**Task instructions**
Transcribe the whole listing exactly, but do not carry over its pictures.

**Dataset content**
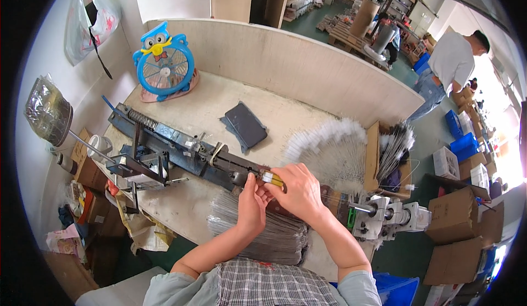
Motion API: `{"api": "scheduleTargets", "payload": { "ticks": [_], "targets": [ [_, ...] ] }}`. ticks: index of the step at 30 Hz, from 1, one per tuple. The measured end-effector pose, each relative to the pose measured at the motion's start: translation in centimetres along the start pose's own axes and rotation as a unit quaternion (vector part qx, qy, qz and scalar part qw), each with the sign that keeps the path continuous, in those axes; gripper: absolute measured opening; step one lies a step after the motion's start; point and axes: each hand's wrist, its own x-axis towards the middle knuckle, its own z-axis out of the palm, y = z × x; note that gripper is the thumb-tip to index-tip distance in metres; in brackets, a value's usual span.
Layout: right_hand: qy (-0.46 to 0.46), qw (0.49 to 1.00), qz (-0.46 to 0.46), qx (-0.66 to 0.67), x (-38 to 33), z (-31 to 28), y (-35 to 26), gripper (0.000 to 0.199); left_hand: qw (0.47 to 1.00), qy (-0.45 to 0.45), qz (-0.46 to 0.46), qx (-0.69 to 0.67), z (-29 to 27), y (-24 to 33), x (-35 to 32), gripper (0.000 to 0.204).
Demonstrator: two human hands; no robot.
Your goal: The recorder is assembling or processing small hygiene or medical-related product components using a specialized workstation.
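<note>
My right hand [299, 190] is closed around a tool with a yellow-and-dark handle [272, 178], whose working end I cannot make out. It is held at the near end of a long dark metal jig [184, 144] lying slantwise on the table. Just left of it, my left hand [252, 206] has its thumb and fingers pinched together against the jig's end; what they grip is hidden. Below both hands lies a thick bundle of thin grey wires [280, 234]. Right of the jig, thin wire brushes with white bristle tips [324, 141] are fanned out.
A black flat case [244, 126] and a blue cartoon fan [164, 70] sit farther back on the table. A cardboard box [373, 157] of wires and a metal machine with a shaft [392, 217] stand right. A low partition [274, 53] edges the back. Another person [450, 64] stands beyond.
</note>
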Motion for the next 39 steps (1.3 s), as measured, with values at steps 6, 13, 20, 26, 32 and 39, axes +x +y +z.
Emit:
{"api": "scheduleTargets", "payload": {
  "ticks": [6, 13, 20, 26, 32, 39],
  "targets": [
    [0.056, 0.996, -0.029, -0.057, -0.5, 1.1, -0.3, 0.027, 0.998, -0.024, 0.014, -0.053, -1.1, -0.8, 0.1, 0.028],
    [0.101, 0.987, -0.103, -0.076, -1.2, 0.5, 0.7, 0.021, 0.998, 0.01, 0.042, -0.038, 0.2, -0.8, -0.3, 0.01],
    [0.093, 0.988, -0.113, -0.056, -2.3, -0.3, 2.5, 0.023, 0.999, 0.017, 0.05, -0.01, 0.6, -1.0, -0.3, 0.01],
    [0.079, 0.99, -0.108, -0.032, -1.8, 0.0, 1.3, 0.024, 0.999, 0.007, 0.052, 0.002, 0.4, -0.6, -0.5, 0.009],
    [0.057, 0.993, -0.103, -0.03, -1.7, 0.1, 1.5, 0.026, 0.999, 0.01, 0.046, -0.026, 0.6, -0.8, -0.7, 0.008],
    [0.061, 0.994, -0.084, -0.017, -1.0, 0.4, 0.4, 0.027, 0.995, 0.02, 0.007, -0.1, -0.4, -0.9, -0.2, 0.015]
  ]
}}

**Answer box**
Motion API: `{"api": "scheduleTargets", "payload": { "ticks": [_], "targets": [ [_, ...] ] }}`. ticks: index of the step at 30 Hz, from 1, one per tuple. The measured end-effector pose, each relative to the pose measured at the motion's start: translation in centimetres along the start pose's own axes and rotation as a unit quaternion (vector part qx, qy, qz and scalar part qw), each with the sign that keeps the path continuous, in those axes; gripper: absolute measured opening; step one lies a step after the motion's start; point and axes: each hand's wrist, its own x-axis towards the middle knuckle, its own z-axis out of the palm, y = z × x; note that gripper is the thumb-tip to index-tip distance in metres; in brackets, a value's usual span.
Layout: right_hand: qy (-0.46 to 0.46), qw (0.49 to 1.00), qz (-0.46 to 0.46), qx (-0.66 to 0.67), x (-38 to 33), z (-31 to 28), y (-35 to 26), gripper (0.000 to 0.199); left_hand: qw (0.47 to 1.00), qy (-0.45 to 0.45), qz (-0.46 to 0.46), qx (-0.69 to 0.67), z (-29 to 27), y (-24 to 33), x (-35 to 32), gripper (0.000 to 0.204).
Demonstrator: two human hands; no robot.
Your goal: The recorder is assembling or processing small hygiene or medical-related product components using a specialized workstation.
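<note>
My right hand [299, 190] is closed around a tool with a yellow-and-dark handle [272, 178], whose working end I cannot make out. It is held at the near end of a long dark metal jig [184, 144] lying slantwise on the table. Just left of it, my left hand [252, 206] has its thumb and fingers pinched together against the jig's end; what they grip is hidden. Below both hands lies a thick bundle of thin grey wires [280, 234]. Right of the jig, thin wire brushes with white bristle tips [324, 141] are fanned out.
A black flat case [244, 126] and a blue cartoon fan [164, 70] sit farther back on the table. A cardboard box [373, 157] of wires and a metal machine with a shaft [392, 217] stand right. A low partition [274, 53] edges the back. Another person [450, 64] stands beyond.
</note>
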Motion for the next 39 steps (1.3 s), as measured, with values at steps 6, 13, 20, 26, 32 and 39, axes +x +y +z.
Emit:
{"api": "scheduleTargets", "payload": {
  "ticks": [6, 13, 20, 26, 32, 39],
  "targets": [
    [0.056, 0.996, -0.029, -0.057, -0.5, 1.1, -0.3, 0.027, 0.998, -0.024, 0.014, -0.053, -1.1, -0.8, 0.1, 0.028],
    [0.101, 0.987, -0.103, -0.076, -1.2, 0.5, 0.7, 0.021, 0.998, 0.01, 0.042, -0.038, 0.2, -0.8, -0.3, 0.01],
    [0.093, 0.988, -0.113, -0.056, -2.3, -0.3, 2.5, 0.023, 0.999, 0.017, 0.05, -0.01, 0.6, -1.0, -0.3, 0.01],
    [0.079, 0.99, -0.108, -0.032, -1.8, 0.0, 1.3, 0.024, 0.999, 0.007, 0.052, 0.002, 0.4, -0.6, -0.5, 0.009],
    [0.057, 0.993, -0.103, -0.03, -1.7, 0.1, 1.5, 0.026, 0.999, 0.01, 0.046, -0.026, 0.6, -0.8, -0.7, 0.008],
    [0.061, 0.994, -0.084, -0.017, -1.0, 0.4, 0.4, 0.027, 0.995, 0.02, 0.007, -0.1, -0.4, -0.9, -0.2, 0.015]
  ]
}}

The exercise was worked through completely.